Although lane detection methods based on target detection have shown advantages in detection speed, topology preservation, and anti-interference ability by introducing prior knowledge such as anchor lines, regional relationships, conditional information, or geometric modeling, predefined models or anchor lines are difficult to flexibly adapt to these irregular or geometric structures that exceed the preset pattern; methods such as DecoupleLane, which treat two-dimensional lanes as three-dimensional projections, are highly dependent on accurate camera internal and external parameters for perspective conversion. Camera calibration errors or dynamic changes will directly affect the accuracy of the detection results; LaneCorrect, a method that uses point clouds to generate unsupervised pseudo-labels, has its detection results limited by the noise generated by the point cloud segmentation and aggregation steps. The inaccuracy of threshold segmentation and the error in aggregating point clouds into three-dimensional instances will cause the pseudo-labels projected onto the image to contain noise, which in turn affects the effect of the final supervised training.
2.3. Parameter Prediction-Based Methods
Parameter-based prediction methods, such as PolylaneNet [
25], LSTR [
11], BezierLaneNet [
26], etc., are different from the aforementioned point-based prediction methods, in that parameter prediction methods directly output parameter lines represented by curve equations, which makes the model more end-to-end, reduces the complexity of the model, and makes it easy to obtain a lightweight model. However, the performance of parametric prediction-based lane line detection methods is often not as good as that of point-based methods because modeling lane lines as parametric curves restricts the degree of freedom of the lane line points, and is not compatible with special lane line representations such as irregularities and bifurcations, etc. The PolyLaneNet method was proposed by Lucas Tabelini et al. This model is a convolutional neural network for end-to-end lane line detection estimation and outputs polynomials representing each lane marker in the image, as well as domain lane polynomials and confidence scores for each lane, but its simple network structure and polynomial parameter curves are insufficient to cope with the complex lane line topology, which seriously affects its network performance. The team of Ma et al. proposed the BezierLaneNet method, and unlike the above methods, the model proposes to use a third order. Bessel curves to fit lane lines, and also proposed and used a deformation convolution-based feature flip fusion module in order to fuse the symmetric properties of the lanes in the driving scenario into the features.
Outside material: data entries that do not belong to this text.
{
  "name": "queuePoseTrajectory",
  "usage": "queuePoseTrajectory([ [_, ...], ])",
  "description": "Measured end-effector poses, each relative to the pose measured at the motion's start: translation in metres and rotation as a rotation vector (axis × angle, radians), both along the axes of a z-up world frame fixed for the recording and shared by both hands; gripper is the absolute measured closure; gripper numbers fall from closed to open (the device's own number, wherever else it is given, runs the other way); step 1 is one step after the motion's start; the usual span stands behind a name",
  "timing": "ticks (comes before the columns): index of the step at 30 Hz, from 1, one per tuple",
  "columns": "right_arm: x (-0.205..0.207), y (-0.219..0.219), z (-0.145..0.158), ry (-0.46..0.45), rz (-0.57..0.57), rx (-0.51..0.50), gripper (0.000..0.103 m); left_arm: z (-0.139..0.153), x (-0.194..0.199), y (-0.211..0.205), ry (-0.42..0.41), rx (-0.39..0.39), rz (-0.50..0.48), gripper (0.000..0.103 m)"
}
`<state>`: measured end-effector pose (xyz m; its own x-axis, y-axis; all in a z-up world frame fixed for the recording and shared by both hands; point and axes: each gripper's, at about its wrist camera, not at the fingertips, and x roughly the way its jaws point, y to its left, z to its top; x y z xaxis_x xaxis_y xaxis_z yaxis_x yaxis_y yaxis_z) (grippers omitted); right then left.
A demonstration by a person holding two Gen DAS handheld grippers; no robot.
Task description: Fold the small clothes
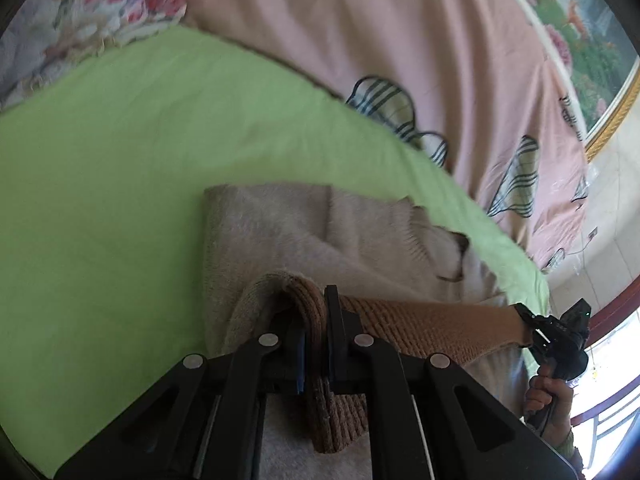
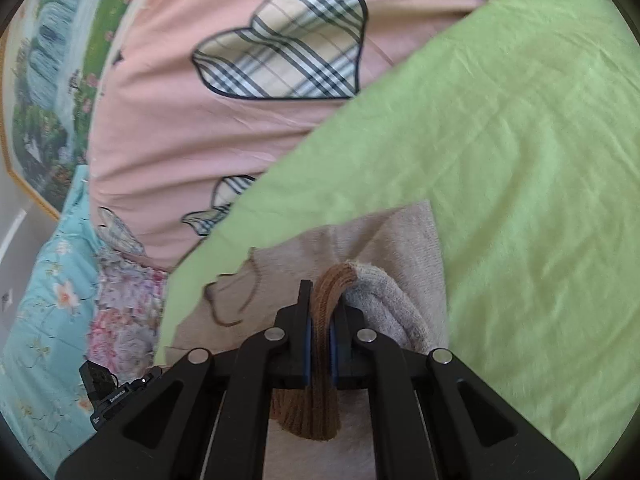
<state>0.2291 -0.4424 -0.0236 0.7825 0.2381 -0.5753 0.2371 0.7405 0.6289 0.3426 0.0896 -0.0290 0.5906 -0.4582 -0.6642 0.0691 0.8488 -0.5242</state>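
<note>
- The left gripper (image 1: 316, 320) is clamped on the brown ribbed hem (image 1: 316, 400) of a small knitted sweater (image 1: 280, 232), the blue pads pressing the band from both sides.
- The right gripper (image 2: 320, 316) pinches the same brown ribbed band at its other end, jaws closed tight on the knit, with a fold of grey-beige fabric bulging just beside its right finger.
- In the left wrist view the hem stretches taut across to the right gripper (image 1: 532, 328), which a person's hand (image 1: 548, 396) holds by the handle.
- The rest of the sweater lies flat ahead of both grippers on a light green sheet (image 1: 100, 160), its pale upper part with a dark-trimmed neckline toward the far edge.
- Beyond the green sheet lies a pink cover (image 2: 180, 120) printed with plaid hearts.
- A floral cloth (image 1: 100, 8) sits at the green sheet's far corner.
- A gold-framed landscape picture (image 1: 592, 40) stands behind the bed.
</note>
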Motion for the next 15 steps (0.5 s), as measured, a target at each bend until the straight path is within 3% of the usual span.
queuePoseTrajectory([
  [3,0.004,-0.001,-0.012,0.045,-0.011,0.009,0.093,-0.007,-0.003,0.005,0.025,-0.046,-0.012,0.09],
  [5,-0.002,-0.003,-0.013,0.068,-0.015,0.037,0.086,-0.001,-0.017,0.01,0.019,-0.05,-0.01,0.077],
  [6,-0.01,-0.005,-0.008,0.06,-0.021,0.047,0.083,0.003,-0.026,0.011,0.017,-0.043,-0.016,0.07],
  [8,-0.03,-0.006,0.005,0.013,-0.04,0.034,0.067,0.012,-0.053,0.006,-0.006,-0.053,-0.061,0.064],
  [10,-0.049,0.004,0.018,-0.042,-0.023,0.004,0.061,0.017,-0.08,-0.007,-0.015,-0.059,-0.122,0.058],
  [12,-0.057,0.026,0.025,-0.068,0.07,-0.032,0.061,0.014,-0.1,-0.038,-0.007,-0.051,-0.226,0.056],
  [15,-0.052,0.082,0.015,0.029,0.315,-0.118,0.061,0.004,-0.104,-0.08,0.026,-0.026,-0.325,0.052],
])
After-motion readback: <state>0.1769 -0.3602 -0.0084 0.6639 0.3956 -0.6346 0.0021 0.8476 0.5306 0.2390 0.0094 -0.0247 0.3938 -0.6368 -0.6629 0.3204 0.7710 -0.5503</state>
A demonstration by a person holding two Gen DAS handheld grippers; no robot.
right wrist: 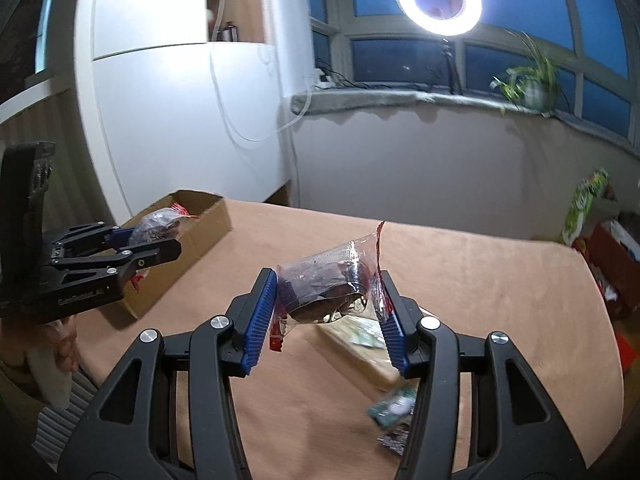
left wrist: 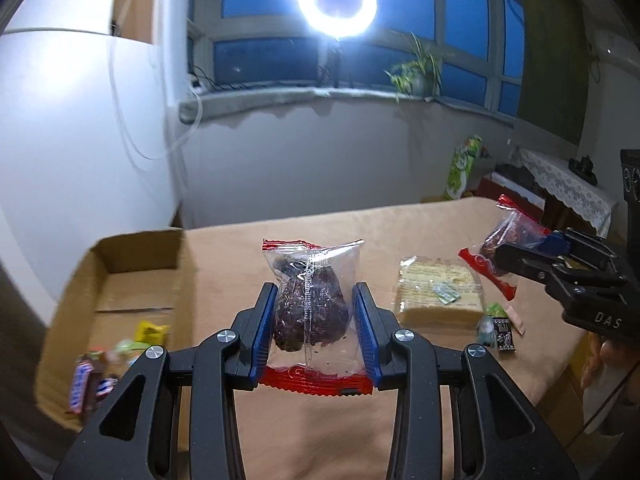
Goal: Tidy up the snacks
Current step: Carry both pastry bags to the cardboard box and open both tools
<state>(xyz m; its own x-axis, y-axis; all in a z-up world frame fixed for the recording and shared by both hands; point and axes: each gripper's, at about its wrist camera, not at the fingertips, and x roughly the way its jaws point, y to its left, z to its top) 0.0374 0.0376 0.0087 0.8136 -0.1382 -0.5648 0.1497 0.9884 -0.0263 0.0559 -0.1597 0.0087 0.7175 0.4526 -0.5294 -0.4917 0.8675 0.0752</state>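
Observation:
My left gripper (left wrist: pixel 316 328) is shut on a clear red-edged snack packet (left wrist: pixel 312 304) with dark fruit inside, held above the tan table, just right of the open cardboard box (left wrist: pixel 132 252). It also shows in the right wrist view (right wrist: pixel 156 240), near the box (right wrist: pixel 208 220). My right gripper (right wrist: pixel 328 316) is shut on a second clear red-edged packet (right wrist: pixel 328 284), tilted on its side above the table. It shows at the right of the left wrist view (left wrist: pixel 516 256), holding that packet (left wrist: pixel 500 248).
The box holds several small wrapped candies (left wrist: pixel 96 364). A wrapped pale cake slab (left wrist: pixel 436 292) and small packets (left wrist: pixel 500 328) lie on the table (left wrist: pixel 320 432) to the right. The slab (right wrist: pixel 360 344) and a small packet (right wrist: pixel 392 408) lie under the right gripper. A ring light stands by the window.

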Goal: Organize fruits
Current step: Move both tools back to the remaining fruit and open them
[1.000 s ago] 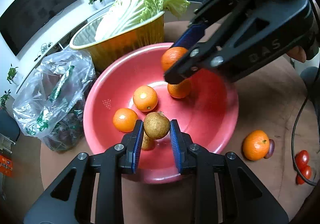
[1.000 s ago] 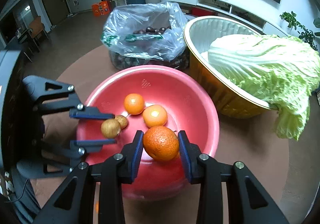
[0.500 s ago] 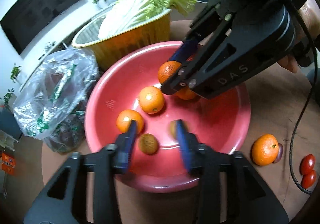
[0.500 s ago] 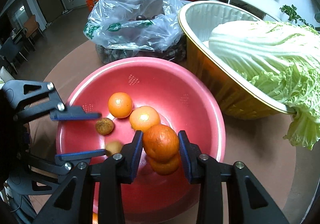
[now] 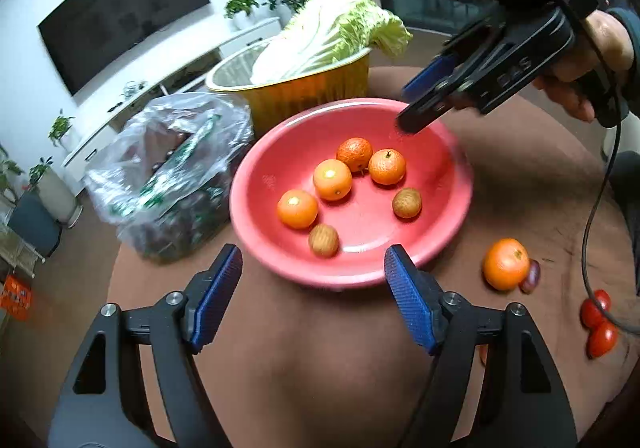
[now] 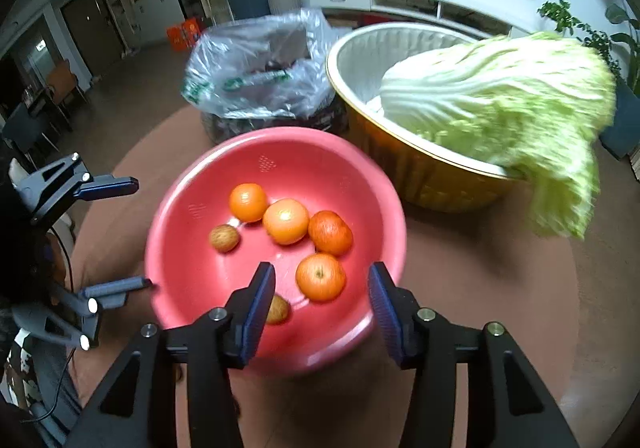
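A red bowl (image 5: 448,184) (image 6: 280,164) on the round brown table holds several oranges (image 5: 333,179) (image 6: 320,277) and two small brown fruits (image 5: 406,202) (image 6: 224,238). My left gripper (image 5: 314,296) is open and empty, just in front of the bowl's near rim. My right gripper (image 6: 320,302) is open and empty, over the bowl's near rim; it also shows in the left wrist view (image 5: 416,104) above the bowl's far side. One orange (image 5: 505,263) lies on the table right of the bowl, beside a small purple fruit (image 5: 530,277).
A gold basin (image 5: 312,88) (image 6: 420,176) with a napa cabbage (image 5: 328,28) (image 6: 500,96) stands behind the bowl. A clear plastic bag (image 5: 168,168) (image 6: 260,72) of dark produce sits beside it. Two cherry tomatoes (image 5: 598,324) and a black cable (image 5: 592,216) lie at the right.
My left gripper opened and dropped the brown fruit into the bowl, then drew back. My right gripper opened and released the orange into the bowl, then rose.
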A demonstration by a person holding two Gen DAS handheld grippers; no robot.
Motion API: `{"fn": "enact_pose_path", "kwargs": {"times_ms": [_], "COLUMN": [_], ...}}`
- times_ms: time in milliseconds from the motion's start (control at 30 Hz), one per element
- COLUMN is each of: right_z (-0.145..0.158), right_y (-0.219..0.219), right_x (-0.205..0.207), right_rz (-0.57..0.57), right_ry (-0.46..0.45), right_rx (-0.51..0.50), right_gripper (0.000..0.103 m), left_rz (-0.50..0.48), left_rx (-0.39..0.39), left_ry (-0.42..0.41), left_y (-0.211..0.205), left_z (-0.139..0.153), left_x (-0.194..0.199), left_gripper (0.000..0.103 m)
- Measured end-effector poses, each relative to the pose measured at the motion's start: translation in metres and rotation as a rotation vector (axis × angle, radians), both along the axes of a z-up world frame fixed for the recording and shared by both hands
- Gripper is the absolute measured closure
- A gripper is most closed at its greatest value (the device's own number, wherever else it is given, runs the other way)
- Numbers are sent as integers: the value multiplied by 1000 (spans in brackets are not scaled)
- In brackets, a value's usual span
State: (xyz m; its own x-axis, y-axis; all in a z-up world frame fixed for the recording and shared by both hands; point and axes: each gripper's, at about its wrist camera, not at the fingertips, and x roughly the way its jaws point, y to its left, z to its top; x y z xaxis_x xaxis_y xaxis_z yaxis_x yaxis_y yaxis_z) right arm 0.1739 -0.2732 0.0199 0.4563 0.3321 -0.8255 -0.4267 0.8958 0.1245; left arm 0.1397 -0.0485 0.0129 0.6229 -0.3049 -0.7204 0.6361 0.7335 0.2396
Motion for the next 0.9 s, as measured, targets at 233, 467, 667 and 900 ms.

Lane detection methods based on parameter prediction offer advantages in terms of model lightweightness and end-to-end deployment. However, parameterized methods force lane lines to conform to a predefined curve equation, limiting the degrees of freedom of lane points and resulting in overly strong geometric constraints. Compared with methods based on object detection, parameterized models often struggle to achieve comparable detection accuracy. The fundamental reason is that the curve equation requires a finite number of parameters to summarize the global shape, while local details of lane lines (such as worn markings and shadow interference) are easily ignored during smoothing, resulting in keypoint offsets. Slight deviations in curve parameters can significantly distort the predicted lane shape, making model training more dependent on fine-tuning parameters and increasing the difficulty of optimization.
3. Method
3.1. OTVPA-Net Framework
The network architecture of OTVLD-Net consists of the dynamic feature extraction network ODVT-Net, the vanishing point detection module, the Transformer global feature aggregation module ODVT-Net, the lane detection module and the joint loss module, as shown in
Figure 1. The model consists of a sequence of modules that process information in different ways:
- (1)
Dynamic feature extraction module: We propose a omni-dimensional dynamic non-local fusion feature extraction network, which performs dynamic convolution on the feature map after fusing the lane line symmetry features, and captures the global view of the feature map in the spatial dimension through the non-local layer.
- (2)
Vanishing point detection module: Use the feature map output in the feature extraction stage to detect vanishing points and generate a vanishing point quadrant prediction map.
- (3)
Transformer global feature aggregation module: The Transformer encoder is used to perform global feature aggregation on the input feature map in the channel dimension, and the Transformer decoder is used to calculate the cross attention between the feature sequence and the lane request sequence to further expand the global field of view of the feature sequence.
- (4)
Lane detection module: Utilizes a series of outputs with global feature information extracted by the previous module to perform pixel-level detection of lane lines.
- (5)
Joint loss module: Calculates the weighted loss of vanishing point detection and lane line matching, and the model is trained based on this loss.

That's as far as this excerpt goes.